FARMINGTON — Hanging on racks and walls around Fifth Generation Trading Co. are Navajo rugs of all sizes and styles. In the early days, the rugs were made to be worn or to walk on. As trading posts emerged, the regional styles of weaving took shape.
In Shiprock, the Yei, Ganado and Two Grey Hills styles gained popularity, said Joe E. Tanner, the owner of the Fifth Generation Trading Co., pointing to Shiprock on a small map he placed on the counter in his business. The map showed where each of the styles are traditionally made.
Tanner said some modern weavers choose to focus on their favorite style rather than the traditional style of the region they are from.
Two Grey Hills rugs, which were named for the New Mexico town, are distinct from other styles because of their natural, earth tones. The rugs are woven with white, brown and black undyed wool that has been hand spun.
Barbara Hatch, who works as a clerk for the trading post, learned to weave as a child from her mother and grandmother. The two rugs she wove as a child were both in the Two Grey Hills style. While she eventually decided weaving wasn't her thing, she continues helping her family with the carding and spinning.
She said by blending the whites and the dark browns, weavers can create a lighter brown color. These shades of brown are what she likes about the style. She also likes the smell.
"When (the weavers) bring in the rugs, it's kind of gross, but it smells like a sheep," Hatch said, which reminds her of herding sheep in her childhood.
While the Two Grey Hills uses natural tones, other styles use brighter colors.
The Ganado rugs always feature a red background and usually have black, white and gray designs around a central diamond.
Another rug that is generally made in the Shiprock area is the Sandpainting rug. Sandpaintings depict the spiritual world and are based on the ceremonial sandpaintings. Some of the images commonly seen on the sandpainting rugs are feathers, lizards and whirling logs.
"There are very few people who weave these," Tanner said.
Other rugs, such as the Yeis, allow any color scheme.
Yeis are frequently confused with Yeibichai rugs as both of them feature large, human-figures. Some of these figures are more stylized than others. The difference between the two is the direction these figures are facing. A Yei, which depicts the gods, has the figures facing forward while the Yeibichai, which depicts dancers, has the weavers profile.
Weavers who weave the Yeis or other brightly-colored rugs sometimes buy their wool from places like the Shiprock Trading Co. in Farmington.
"They sometimes come in and buy the wool and bring the rugs back," Bodine Jones, an employee at the trading company, said.
Near the front of the store, beside a jewelry display case, various colors of wool hang waiting to be purchased. Jones estimates that about 60 to 70 percent of the weavers buy the wool now instead of hand spinning it.

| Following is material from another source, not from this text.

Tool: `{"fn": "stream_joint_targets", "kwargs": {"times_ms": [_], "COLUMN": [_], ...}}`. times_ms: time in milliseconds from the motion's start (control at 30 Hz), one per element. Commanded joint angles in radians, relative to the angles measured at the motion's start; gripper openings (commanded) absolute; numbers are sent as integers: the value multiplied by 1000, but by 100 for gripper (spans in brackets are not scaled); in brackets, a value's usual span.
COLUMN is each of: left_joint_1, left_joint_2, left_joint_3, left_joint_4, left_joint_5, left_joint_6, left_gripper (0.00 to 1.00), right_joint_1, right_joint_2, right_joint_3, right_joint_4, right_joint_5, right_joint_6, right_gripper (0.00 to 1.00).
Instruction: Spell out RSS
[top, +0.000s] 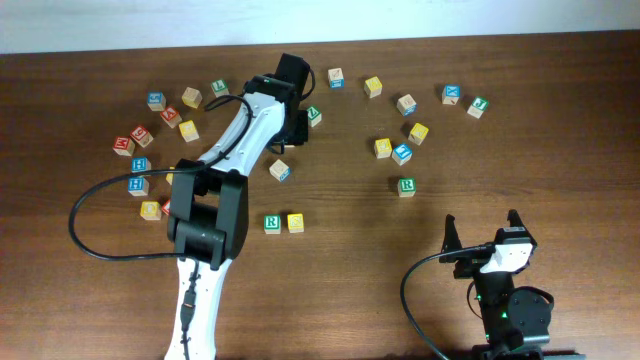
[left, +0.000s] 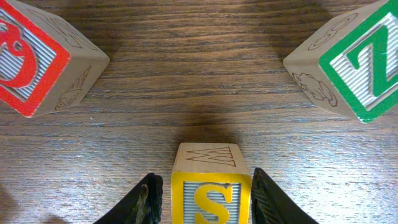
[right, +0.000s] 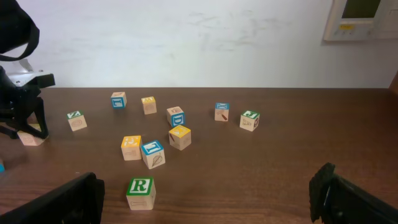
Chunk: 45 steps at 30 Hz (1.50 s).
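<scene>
My left gripper (left: 205, 175) stood low over the table (top: 560, 150), its jaws spread around the S cube (left: 211, 196), a yellow-faced block sitting flat on the wood. The finger at the cube's 3 o'clock looked to be against its side. A dark sliver of gap showed between the cube and the other finger (left: 148, 202) (straddling, then, rather than pinching). In that wrist view a red-lettered cube (left: 37, 68) lay at 10 o'clock of the S cube and a green Z cube (left: 354, 62) at 2 o'clock, both well apart from it.

From overhead, the R cube (top: 271, 223) lay toward 6 o'clock of the table's middle. A yellow cube (top: 295, 222) touched it at its 3 o'clock, and I could not read that one's letter. The S cube was at roughly 12 o'clock from that pair, well apart and mostly hidden under my left arm. A second green R cube (top: 406, 186) lay off toward 2 o'clock of the pair. My right gripper (top: 482, 228) sat near the table's 5 o'clock edge, jaws wide apart and holding nothing.
</scene>
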Motion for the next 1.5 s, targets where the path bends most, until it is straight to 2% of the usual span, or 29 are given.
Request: {"fn": "stream_joint_targets", "kwargs": {"times_ms": [0, 67, 233, 467, 567, 733, 900, 1200, 1467], "left_joint_1": [-3, -3, -3, -3, -3, -3, -11, -78, -88], "left_joint_2": [18, 18, 16, -56, -146, -294, -328, -390, -630], "left_joint_3": [10, 10, 13, 14, 14, 14, 10, 4, 1], "left_joint_4": [2, 2, 7, -19, -77, -232, -426, -605, -728], "left_joint_5": [8, 7, 7, 8, 13, 169, 282, 282, 255], "left_joint_6": [1, 1, 1, 0, 0, 0, 0, 9, 24], "left_gripper": [32, 27, 23, 25, 22, 24, 22, 22, 20], "right_joint_1": [-7, -7, -7, -7, -7, -7, -7, -7, -7], "right_joint_2": [-6, -6, -6, -6, -6, -6, -6, -6, -6], "right_joint_3": [-5, -5, -5, -5, -5, -5, -5, -5, -5], "right_joint_4": [-7, -7, -7, -7, -7, -7, -7, -7, -7], "right_joint_5": [9, 8, 8, 9, 9, 9, 9, 9, 9], "right_joint_6": [5, 5, 5, 5, 5, 5, 5, 5, 5], "right_gripper": [98, 98, 98, 98, 98, 98, 98, 98, 98]}}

On a western wall, a Two Grey Hills rug is displayed.
Jones said the rug, which was woven by Phyllis James of Sanostee, was delivered Thursday morning. In the back room, rugs are hung and piled based on their styles.

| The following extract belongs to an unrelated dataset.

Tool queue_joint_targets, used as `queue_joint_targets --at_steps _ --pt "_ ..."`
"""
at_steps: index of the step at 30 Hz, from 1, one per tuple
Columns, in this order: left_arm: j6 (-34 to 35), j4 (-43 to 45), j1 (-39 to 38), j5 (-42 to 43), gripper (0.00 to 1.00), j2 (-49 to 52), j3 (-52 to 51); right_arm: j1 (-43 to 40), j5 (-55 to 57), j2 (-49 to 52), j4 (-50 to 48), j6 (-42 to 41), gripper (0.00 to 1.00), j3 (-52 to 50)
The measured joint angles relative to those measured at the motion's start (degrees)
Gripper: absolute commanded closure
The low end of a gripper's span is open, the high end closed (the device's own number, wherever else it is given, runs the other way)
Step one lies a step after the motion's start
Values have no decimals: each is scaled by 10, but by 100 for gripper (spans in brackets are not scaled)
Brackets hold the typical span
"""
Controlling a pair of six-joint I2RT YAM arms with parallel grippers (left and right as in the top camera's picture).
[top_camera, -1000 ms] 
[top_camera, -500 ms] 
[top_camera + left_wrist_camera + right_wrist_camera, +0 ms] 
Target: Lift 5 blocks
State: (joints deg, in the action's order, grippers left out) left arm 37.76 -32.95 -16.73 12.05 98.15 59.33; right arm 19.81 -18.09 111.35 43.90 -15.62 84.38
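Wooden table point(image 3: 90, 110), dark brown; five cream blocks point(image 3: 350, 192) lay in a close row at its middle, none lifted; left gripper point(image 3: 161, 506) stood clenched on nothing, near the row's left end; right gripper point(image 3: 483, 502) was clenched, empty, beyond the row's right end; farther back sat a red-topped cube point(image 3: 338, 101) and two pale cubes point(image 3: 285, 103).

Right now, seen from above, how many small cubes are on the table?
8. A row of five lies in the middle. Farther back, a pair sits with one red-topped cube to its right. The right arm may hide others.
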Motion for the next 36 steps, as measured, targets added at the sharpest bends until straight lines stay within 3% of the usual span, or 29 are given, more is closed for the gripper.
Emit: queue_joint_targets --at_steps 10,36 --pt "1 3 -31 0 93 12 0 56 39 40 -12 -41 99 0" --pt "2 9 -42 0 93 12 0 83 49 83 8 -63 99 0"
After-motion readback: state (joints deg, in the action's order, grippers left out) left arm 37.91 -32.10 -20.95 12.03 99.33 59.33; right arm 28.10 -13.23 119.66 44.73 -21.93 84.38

"We've been selling a lot of rugs so it must be the season for them right now," Jones said.
On a back room wall, a Burntwater rug hangs. The Burntwaters feature warm colors such as brown and sienna that are accented with pale, milky colors such as lilac or rose.
This particular rug is for sale for $12,000. Jones said prices at the Shiprock Trading Co. range from $100 for small four inch wide and four inch long rugs to $15,000 for larger rugs. However, the size of the rug does not determine the price. Instead, price is often determined by multiple factors including whether the colors are natural or if the wool is hand spun.
As an example, she lifted up a small revival rug by Elvie Vanwinkle.
"They used to call these tapestries because of the weave that is so fine," she said.
The rug has a price tag of $1,500.
At Fifth Generation Trading Co., the price is printed on a tag attached to the corner of the rug and next to the tag there is a picture of the weaver who created the design.
"The more they can relate to the artist, the more likely they are to pay it the ultimate compliment, which is to buy it and take it home," Tanner said.
Every Friday and Saturday, weavers stop by the trading company with their rugs.
"We probably deal with about 100 artists," Tanner said.
Tanner's cousin, Sherry Tanner, said they generally get between five and 12 rugs a weekend.
This last weekend, the company received about a dozen rugs ranging from the colorful Tree of Life rugs to the earthen-toned Two Grey Hills rugs.
"Every weekend's different," Sherry Tanner said.
Sherry Tanner grew up on a trading post in Gallup where her father, J.D. Tanner, bought and sold Navajo weavings. She said she was always impressed by how the Navajo weavers would create the rugs without using a pattern. Sometimes, on larger rugs,the weavers would make some marks on the center of the loom using wool. But most of the time they worked by memory.
"I think it's one of the most difficult things that the Navajo people make," she said.